ML on Kubernetes
Definition
Kubernetes (K8s) is a container orchestration platform that automates the deployment, scaling, and management of containerized workloads. While Kubernetes was designed for stateless web services, the ML community has adopted it widely as the infrastructure backbone for training jobs, batch scoring, and model serving — because it solves the hardest ML infrastructure problems: resource isolation, reproducible environments, GPU scheduling, and horizontal scaling.
Running ML on vanilla Kubernetes — without a higher-level abstraction like KubeFlow — means composing standard Kubernetes primitives: Job for one-off training runs, CronJob for scheduled retraining, Deployment for long-running serving instances, and HorizontalPodAutoscaler for autoscaling. This approach gives teams full control over every aspect of their workloads at the cost of more YAML authoring and less ML-specific tooling built in.
The key difference from running ML on bare VMs is that Kubernetes provides declarative resource management: you specify how much CPU, RAM, and GPU a training job needs, and the scheduler places it on an appropriate node automatically. Kubernetes also handles node failures, pod restarts, and rolling deployments without manual intervention. For ML teams that already operate a Kubernetes cluster (or whose organization has one), this is often the pragmatic path to production before investing in a full platform like KubeFlow.
How it works
Containerizing ML models
The first step to running ML on Kubernetes is packaging the model code and its dependencies into a Docker image. A well-structured ML Dockerfile uses multi-stage builds to separate the dependency installation layer (which changes rarely and is cacheable) from the application code layer (which changes frequently). The base image should be pinned to a specific version — for GPU workloads, NVIDIA provides nvcr.io/nvidia/pytorch and nvcr.io/nvidia/tensorflow base images that include CUDA, cuDNN, and NCCL pre-installed and validated together. The resulting image is pushed to a container registry and referenced by name and digest (not latest) in Kubernetes manifests, ensuring the exact same environment is used every time.
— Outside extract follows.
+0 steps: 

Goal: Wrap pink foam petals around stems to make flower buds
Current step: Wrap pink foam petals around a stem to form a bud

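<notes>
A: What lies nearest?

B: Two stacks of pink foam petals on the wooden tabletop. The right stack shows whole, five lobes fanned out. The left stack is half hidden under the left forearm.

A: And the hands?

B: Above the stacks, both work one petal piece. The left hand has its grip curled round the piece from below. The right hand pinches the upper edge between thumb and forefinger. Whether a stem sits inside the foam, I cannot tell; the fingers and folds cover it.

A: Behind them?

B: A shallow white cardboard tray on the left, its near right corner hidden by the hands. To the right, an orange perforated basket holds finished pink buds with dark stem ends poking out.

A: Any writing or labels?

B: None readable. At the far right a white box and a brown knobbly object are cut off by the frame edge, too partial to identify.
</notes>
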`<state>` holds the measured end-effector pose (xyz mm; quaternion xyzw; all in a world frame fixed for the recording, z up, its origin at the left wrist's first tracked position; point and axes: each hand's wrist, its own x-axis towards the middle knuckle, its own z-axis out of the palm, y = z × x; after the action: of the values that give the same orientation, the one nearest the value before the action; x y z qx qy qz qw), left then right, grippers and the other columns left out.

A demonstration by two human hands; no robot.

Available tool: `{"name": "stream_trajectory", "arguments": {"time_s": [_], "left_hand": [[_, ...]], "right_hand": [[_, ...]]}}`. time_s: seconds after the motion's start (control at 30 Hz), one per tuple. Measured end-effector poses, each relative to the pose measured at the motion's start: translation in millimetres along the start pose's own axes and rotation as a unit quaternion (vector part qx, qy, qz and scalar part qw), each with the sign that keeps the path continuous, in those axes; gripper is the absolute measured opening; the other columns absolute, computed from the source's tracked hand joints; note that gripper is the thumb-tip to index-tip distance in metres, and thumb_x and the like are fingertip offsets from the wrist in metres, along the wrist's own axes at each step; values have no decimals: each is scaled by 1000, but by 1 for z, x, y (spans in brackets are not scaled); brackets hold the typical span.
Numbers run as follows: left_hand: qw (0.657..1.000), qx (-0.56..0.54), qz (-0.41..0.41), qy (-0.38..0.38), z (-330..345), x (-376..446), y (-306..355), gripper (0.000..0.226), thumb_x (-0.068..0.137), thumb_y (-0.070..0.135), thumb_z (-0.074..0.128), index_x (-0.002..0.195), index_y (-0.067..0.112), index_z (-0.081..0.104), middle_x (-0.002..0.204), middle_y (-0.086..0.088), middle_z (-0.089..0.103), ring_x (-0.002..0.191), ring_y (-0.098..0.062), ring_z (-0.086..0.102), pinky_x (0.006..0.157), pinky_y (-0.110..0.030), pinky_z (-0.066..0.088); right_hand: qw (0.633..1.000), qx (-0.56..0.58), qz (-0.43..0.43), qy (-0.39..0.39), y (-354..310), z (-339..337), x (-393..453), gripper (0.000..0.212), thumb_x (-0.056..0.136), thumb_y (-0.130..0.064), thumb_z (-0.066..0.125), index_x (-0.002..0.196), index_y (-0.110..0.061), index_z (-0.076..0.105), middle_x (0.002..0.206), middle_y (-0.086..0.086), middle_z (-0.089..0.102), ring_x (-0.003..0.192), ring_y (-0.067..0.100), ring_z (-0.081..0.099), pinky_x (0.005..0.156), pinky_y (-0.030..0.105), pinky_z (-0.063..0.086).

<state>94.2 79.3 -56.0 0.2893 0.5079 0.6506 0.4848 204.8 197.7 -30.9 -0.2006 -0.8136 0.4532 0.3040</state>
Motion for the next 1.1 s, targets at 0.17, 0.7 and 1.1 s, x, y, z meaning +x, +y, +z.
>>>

GPU scheduling and resource management
Kubernetes supports GPU scheduling through the NVIDIA device plugin, which exposes GPUs as a schedulable resource (nvidia.com/gpu). A pod that requests nvidia.com/gpu: 1 will only be scheduled on a node that has a free GPU, and the GPU is exclusively allocated to that pod for the duration of its lifetime. Node pools are typically configured with different GPU types (T4 for inference, A100 for large training jobs) and labeled accordingly, allowing pods to use nodeSelector or nodeAffinity to target the appropriate hardware. Resource quotas at the namespace level prevent any single team from monopolizing the cluster's GPU capacity.
Training jobs
One-off training runs are expressed as Kubernetes Job objects. A Job creates one or more pods, waits for them to complete successfully (exit 0), and records the result. For distributed training across multiple GPUs or nodes, the training-operator (formerly the Kubeflow Training Operator, but deployable standalone) extends Kubernetes with PyTorchJob and TFJob custom resources that coordinate multi-node, multi-GPU training with PyTorch DDP or Horovod. Each worker pod is given the same container image but different rank and world-size environment variables, enabling data-parallel training with automatic rendezvous.
Serving deployments and autoscaling
Model serving is expressed as a Kubernetes Deployment with a desired replica count and resource requests/limits. A Service of type ClusterIP routes traffic between replicas, and an Ingress or LoadBalancer service exposes the endpoint externally. The HorizontalPodAutoscaler (HPA) scales the number of replicas based on CPU utilization, custom metrics (e.g., requests per second from Prometheus), or external metrics (e.g., SQS queue depth for batch workers). For latency-sensitive serving, PodDisruptionBudgets ensure that rolling updates never take down more than a configurable fraction of replicas simultaneously.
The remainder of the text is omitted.